Sunday, September 15, 2013

Cloud prototyping and Kolb's Learning Cycle


There is a lot of attention on Cloud platforms (IaaS, PaaS and SaaS), but not so many present how they actually will move to it. This blog is about prototyping core business to such a platform (eg. Amazon Web Services' Beanstalk). It’s also about utilizing Klob’s Learning Cycle in organizational development. An even harder problem, until you realize that your organization has to experience a common vision.

I have earlier presented results from our Proof of Concept (Tax Norways PoC Results). That prototype was about designing software for the "cloud" (In-memory, Big Data); to make it easier to maintain, cost less and scale linearly. (I had a talk at QCon London 2013 about this)
This time its about how we can simplify our business and still make sure we comply to legislation. Its about using Domain Driven Design to establish the ubiquitous language and aggregates. Its about engaging business and stakeholders.
Innovation emerges from the collaboration between disciplines.
This is what Enterprise Architecture is all about: Improving business though IT.
What business?
The need to clean up a very complex set of forms representing mandatory reporting from the population to the Tax Administration. Simplifying for small businesses is our focus, by addressing 13 forms (the total is 50 forms, but larger businesses and other tax domains is not addressed now). Main strategy for this simplification is to collect timely facts through a responsive and “smart” wizard made available for the public. There was already a business project working on this involving 20-30 people. They had a concept ready, but was unsure how to proceed. And I had blueprints of our future systems. 
Is the Public Sector able to innovate?
Yes We Can!
Why Prototype?
Kolb's learning cycle
Lets experience something together! Ever noticed how people understand the same text or the same specification, in different ways? That is one of the major challenges in Computer Science, expectations and requirements most often are not aligned. We used Kobl's to achieve a collective understanding of our vision in this area, combining the individual skills of our organization. With this support we managed to combine deep knowledge to create something new and highly useful.

We prototyped to make this cycle come alive. Making very different disciplines; people from business (lawyers, economists and accountants), user interaction (UI designers), IT, Planning and Sponsors come together over a running application.

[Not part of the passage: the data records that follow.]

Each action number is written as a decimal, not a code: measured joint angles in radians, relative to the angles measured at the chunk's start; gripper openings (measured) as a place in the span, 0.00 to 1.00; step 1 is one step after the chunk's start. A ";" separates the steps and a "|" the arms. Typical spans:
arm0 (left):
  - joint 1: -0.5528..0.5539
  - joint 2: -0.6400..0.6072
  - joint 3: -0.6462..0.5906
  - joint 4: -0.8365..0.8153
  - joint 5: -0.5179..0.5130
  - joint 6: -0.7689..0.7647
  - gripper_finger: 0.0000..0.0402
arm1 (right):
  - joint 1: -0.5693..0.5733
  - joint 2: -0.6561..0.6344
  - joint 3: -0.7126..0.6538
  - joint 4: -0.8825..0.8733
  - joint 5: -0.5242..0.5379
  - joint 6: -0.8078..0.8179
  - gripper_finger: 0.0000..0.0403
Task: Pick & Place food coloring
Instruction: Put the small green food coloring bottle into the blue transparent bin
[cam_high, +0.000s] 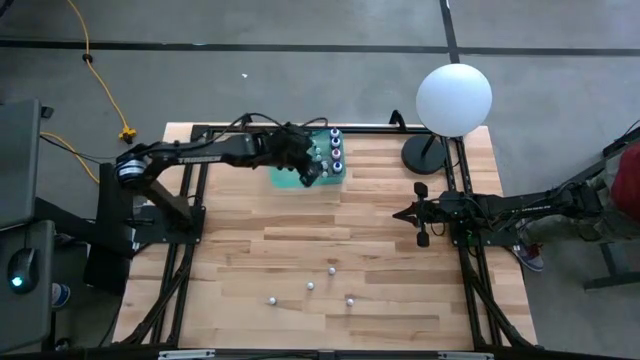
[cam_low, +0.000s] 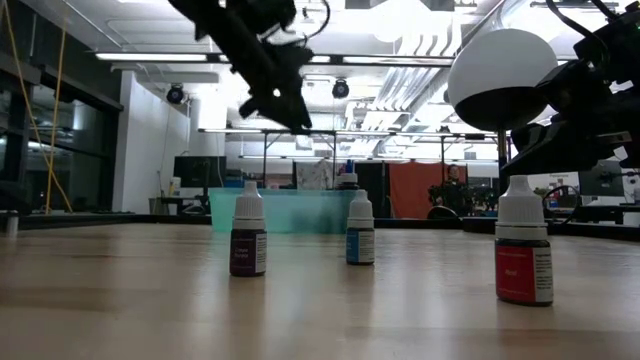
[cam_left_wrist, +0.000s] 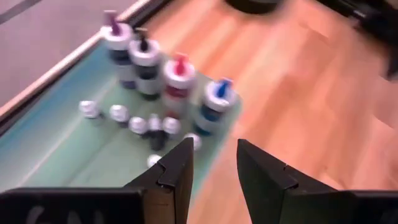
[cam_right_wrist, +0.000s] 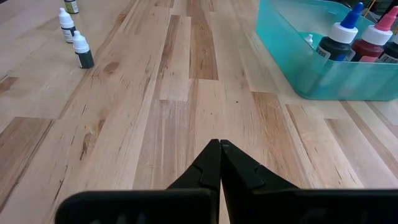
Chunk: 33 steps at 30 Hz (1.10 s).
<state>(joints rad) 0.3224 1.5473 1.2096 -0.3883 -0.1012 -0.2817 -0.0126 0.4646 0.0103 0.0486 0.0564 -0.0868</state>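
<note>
left wrist view: empty claw over the tray of tiny bottles

high view shows the left claw (cam_high: 308, 172) hanging above the see-through teal plastic tray (cam_high: 285, 181) at the far side of the light wooden bench (cam_high: 300, 250). its two dark fingers (cam_left_wrist: 177, 171) stand a little apart with nothing between them. below them, on the tray floor, lie several tiny white-capped food coloring bottles (cam_left_wrist: 152, 127), close to four bigger paint bottles with coloured tips (cam_left_wrist: 161, 68).

more tiny food coloring bottles stand on the near part of the bench (cam_high: 312, 286), well apart from the tray and from both claws. up close, three of them (cam_low: 360, 230) stand upright with white caps and dark, blue and red labels.

these bottles look very light and hard, and the smooth plastic could slip. they are thin and tall, so a bump would likely tip them. i think the best hold is across the body just under the cap, from the top.

the right claw (cam_high: 421, 215) waits at the right side of the bench, fingers pressed together and empty, near a big white globe lamp (cam_high: 453, 98).
</note>
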 joint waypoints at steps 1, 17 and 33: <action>-0.015 -0.013 0.000 -0.013 0.010 0.014 0.29 | 0.000 0.000 0.000 0.000 0.000 0.000 0.00; -0.374 -0.037 -0.006 -0.070 0.114 0.071 0.29 | 0.000 0.000 0.000 0.000 0.000 0.000 0.00; -0.559 -0.102 -0.251 0.158 0.277 -0.038 0.29 | 0.000 0.000 0.000 0.000 0.000 0.000 0.00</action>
<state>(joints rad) -0.2364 1.4452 0.9582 -0.2305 0.1761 -0.3195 -0.0126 0.4644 0.0103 0.0486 0.0566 -0.0868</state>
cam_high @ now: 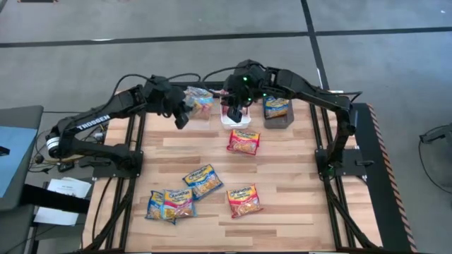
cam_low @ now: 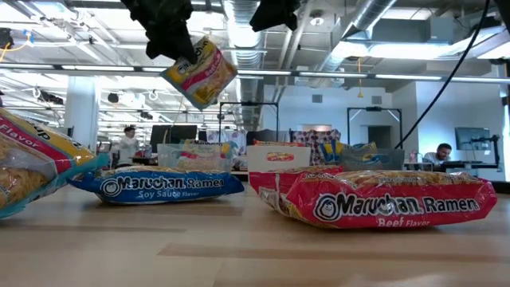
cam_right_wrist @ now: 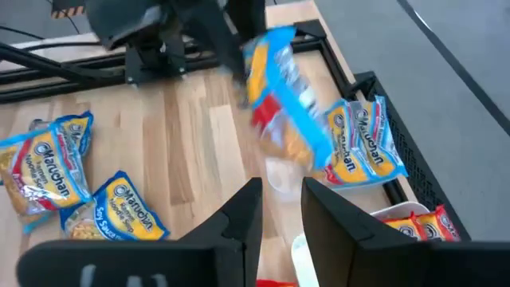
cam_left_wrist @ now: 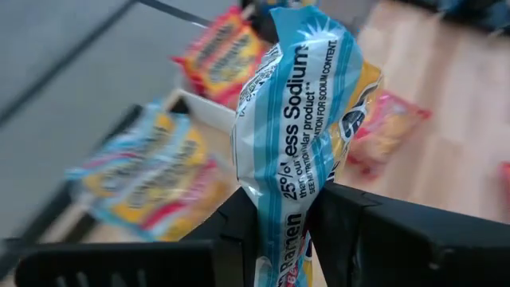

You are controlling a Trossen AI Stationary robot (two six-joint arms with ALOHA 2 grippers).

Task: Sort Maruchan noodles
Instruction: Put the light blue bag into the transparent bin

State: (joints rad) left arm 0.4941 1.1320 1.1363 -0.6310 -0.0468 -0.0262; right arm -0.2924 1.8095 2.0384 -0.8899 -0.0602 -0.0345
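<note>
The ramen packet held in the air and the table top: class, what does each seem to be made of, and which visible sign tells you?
Light-blue and yellow crinkly ramen packet: thin glossy plastic film, judging by creases and sheen. Pale wooden plank table top: probably sealed wood, showing grain, seams and slight shine.

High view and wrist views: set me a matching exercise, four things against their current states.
Things:
1. left gripper
2. right gripper
3. red packet
4. grey bin

States:
a. lying flat on the table
b. clamped on a light-blue packet
c. has a yellow packet inside
d. open and empty

Pairs: 1-b, 2-d, 3-a, 4-c
</note>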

We have run demos every 14. days (Active experimentation and Concrete experience) and discussed calculations, concepts and terms (as will be part of the new and improved ubiquitous Business Language). After the demo the participants used their Reflective observation and Abstract understanding to write new requirements to the Backlog. This is a “silver bullet” for a team fighting a complex domain. No Excel sheet, presentation or report would have made this possible.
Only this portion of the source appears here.